Vojtěch Merunka (born 13 March 1967) is a Czech computer scientist and university professor. He is an expert in the field of object-oriented programming, an author for specialist publications, an author and promoter for his own constructed Slavic language, Interslavic, later a co-author together with the Dutch linguist Jan van Steenbergen.

== Life ==
Vojtěch Merunka was born in 1967 in Čáslav, Czechoslovakia. He completed a degree in computer electronics at the Czech Technical University in Prague (ČVUT) after having studied at a local grammar school.
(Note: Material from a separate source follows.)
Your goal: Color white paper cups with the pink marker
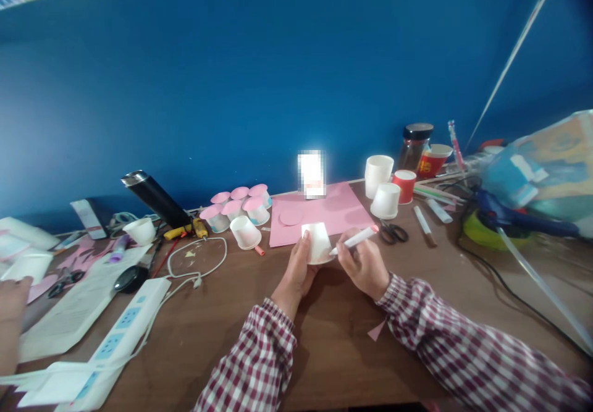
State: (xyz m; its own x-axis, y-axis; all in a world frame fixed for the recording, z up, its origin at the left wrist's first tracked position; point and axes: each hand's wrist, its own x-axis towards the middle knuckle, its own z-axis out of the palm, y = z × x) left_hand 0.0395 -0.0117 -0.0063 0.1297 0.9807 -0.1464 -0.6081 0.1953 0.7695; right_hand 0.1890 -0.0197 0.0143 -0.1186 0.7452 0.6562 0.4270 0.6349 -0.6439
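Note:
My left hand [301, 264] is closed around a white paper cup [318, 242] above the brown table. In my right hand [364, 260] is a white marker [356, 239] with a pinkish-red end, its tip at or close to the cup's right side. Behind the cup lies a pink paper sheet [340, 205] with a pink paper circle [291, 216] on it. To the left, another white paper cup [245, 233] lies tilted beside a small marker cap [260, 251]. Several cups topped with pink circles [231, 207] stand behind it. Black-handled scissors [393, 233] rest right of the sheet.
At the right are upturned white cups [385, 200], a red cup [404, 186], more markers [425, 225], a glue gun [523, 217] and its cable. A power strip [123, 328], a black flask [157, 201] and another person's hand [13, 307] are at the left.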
He obtained a doctoral degree in data processing and mathematical modeling, and is a lecturer in information management and software engineering at the Czech University of Life Sciences Prague and at the ČVUT.

Vojtěch Merunka is the founder of the international conference Objekty which has been held since 1995, focusing on object-oriented programming.

He is the chairman of the Slavic Union (Slovanská unie) in the Czech Republic since 2015.

In the 2019 European Parliament election in the Czech Republic he was the candidate number eight of the list Alternativa pro Českou republiku 2017 (APAČI 2017; Alternative for the Czech Republic), however he was not elected.

He worked on Václav Marhoul's film The Painted Bird which was nominated for best foreign language film at the 2019 Academy Awards. It was filmed predominantly in Interslavic, the language he co-constructed.